L'atteinte intellectuelle est primitive mais elle favorise le développement de symptômes psychotiques, c'est-à-dire de traits de comportement identiques à ceux des enfants psychotiques, qui coexistent fréquemement, à des degrés divers.

4.2.2.4 Pseudo-débilité mentale

"La notion de pseudo-débilité mentale est fondée sur un principe théorique : l'existence d'un tableau équivalent à celui de la débilité chez des sujets dont le potentiel intellectuel proprement dit est intact, et sur un principe pratique : la possibilité de transformer le tableau par une rééducation ou une thérapeutique adéquats permettant au sujet d'acquérir ou de percevoir les donées qui lui font défaut" (J. de AJURIAGUERRA).

On conçoit l'importance d'une telle notion pour le diagnostic, le pronostic, et les indications thérapeutiques. Cette situation est celle d'enfants qui, du fait d'un handicap particulier (moteur, sensoriel...) ont acquis un retard par rapport

aux enfants de leur âge. Ce retard peut être un simple décalage évolutif aisément curable par un traitement approprié et précoce.

Les principales causes sont les infirmités motrices cérébrales, les troubles sensoriels (amblyopie, surdité), certains troubles du langage, et des troubles d'origine psychique (enfant "instable", notion d'inhibition "névrotique").

Conclusion

Le devenir des sujets déficients mentaux n'est pas inéluctablement fixé par les limites de leurs possibiblités intellectuelles appréciées par le Q.I. Il dépend grandement de la qualité des soins qui seront proposés.

Ces enfants ont des besoins affectifs, pédagogiques, éducatifs, médicaux qui sont différents de ceux d'un enfant normalement doué.
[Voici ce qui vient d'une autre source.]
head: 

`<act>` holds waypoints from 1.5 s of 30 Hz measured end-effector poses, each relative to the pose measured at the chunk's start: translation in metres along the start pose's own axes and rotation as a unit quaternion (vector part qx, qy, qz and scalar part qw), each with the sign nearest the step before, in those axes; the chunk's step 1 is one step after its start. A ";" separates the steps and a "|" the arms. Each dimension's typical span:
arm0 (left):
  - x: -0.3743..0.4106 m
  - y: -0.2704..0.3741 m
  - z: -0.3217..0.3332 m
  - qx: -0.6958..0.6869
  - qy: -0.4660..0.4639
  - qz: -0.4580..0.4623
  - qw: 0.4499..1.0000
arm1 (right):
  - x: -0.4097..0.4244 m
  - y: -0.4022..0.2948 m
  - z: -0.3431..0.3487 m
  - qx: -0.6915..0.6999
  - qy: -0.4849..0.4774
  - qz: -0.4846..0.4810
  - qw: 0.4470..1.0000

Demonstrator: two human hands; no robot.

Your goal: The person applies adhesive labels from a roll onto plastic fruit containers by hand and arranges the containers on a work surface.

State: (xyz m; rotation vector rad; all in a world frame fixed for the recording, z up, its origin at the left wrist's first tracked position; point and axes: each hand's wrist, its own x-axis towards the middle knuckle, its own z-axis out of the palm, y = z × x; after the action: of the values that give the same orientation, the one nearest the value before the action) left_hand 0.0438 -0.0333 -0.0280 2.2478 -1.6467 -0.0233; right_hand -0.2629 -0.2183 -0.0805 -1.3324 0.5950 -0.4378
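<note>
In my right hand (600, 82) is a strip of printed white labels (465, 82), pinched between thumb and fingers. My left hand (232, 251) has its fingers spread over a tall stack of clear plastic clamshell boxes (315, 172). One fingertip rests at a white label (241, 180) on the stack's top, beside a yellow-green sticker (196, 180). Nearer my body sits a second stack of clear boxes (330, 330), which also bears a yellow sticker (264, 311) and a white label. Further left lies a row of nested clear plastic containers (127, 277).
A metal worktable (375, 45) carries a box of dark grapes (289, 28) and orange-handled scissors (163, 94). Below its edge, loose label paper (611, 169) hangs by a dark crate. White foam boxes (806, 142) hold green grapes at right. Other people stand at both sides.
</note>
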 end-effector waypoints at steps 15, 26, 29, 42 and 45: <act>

Leur famille a aussi besoin d'une aide surtout lorsqu'elle paraît réagir de façon inappropriée à cette épreuve (sollicitude excessive, dépression, hostilité, "rejet", etc...).

Il n'est pas vain d'envisager soigneusement les aspects médicaux du problème, notamment l'étiologie. Mais cette recherche est difficile à la fois au plan technique et psychologique. Elle doit être conduite avec compétence et une prudence particulière.

D'autre part, chez beaucoup d'enfants, la déficience intellectuelle est

l'expression ou l'aboutissement de processus psycho-pathologiques qui doivent être distingués de l'arriération, avec des implications pratiques différentes. Le diagnostic est souvent difficile et les erreurs peuvent être lourdes de

conséquences.

L'ensemble de ces faits justifie que tout enfant suspect de retard de

développement intellectuel fasse l'objet d'investigations médico-psychologiques précoces. Les aspects médicaux (enquête étiologique) sont envisagés en

fonction des données cliniques. Parallèlement, sont abordés les faits psychologiques qui constitueront l'essentiel des soins ultérieurs.